Previous studies have shown that host genetic background strongly influences the response to IAV infection. However, the function of NK cells during IAV infection on various host genetic backgrounds remained unclear. NK cells have different roles in IAV infection, depending on the genetic background of the host. To investigate whether NK cells contribute to the genetic resistance or susceptibility of different inbred mouse strains, researchers used six mice including C57BL/6, BALB/c, C3H, DBA/2, FVB and also 129 mice. We depleted NK cells in an inbred mouse strain. Surprisingly, NK cells played a significant protective role only in the 129 mice upon high-dose IAV infection. Depletion of NK cells significantly increased virus titers in 129 mice, but not in the other five mouse strains. Compared to NK cells from C57BL/6 mice, NK cells from 129 mice were shown to be rapidly activated and accumulated in infected lungs. A rapid and potent response of NK cells efficiently controlled early pulmonary viral replication and conferred survival privilege in 129 mice.

Influenza A viruses, with 18 hemagglutinin subtypes and 11 neuraminidase subtypes, consists of thousands of strains, some of which have been responsible for recent influenza epidemics.
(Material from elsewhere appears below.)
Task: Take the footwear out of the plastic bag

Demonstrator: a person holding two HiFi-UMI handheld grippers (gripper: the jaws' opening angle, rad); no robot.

The NK cell response to high-dose H3N2 virus infection was also faster in 129 mice than in C57BL/6 mice, although the overall size was much smaller than the PR8 virus and the NK cell response was also affected by virus strains.

Conclusion

Three main factors are involved in determining the variability in severity of influenza virus infection: virus intrinsic virulence, acquired host factors (such as immunity and comorbidities), and intrinsic host susceptibility. This demonstration that host genetic background significantly influences the kinetics and magnitude of NK cell responses during IAV infection and thus related NK cell functions is unique. Further investigation of the molecular mechanisms leading to differential activation of pattern recognition receptors in 129 and C57BL/6 mice may identify novel genetic limiting factors for severe influenza infection.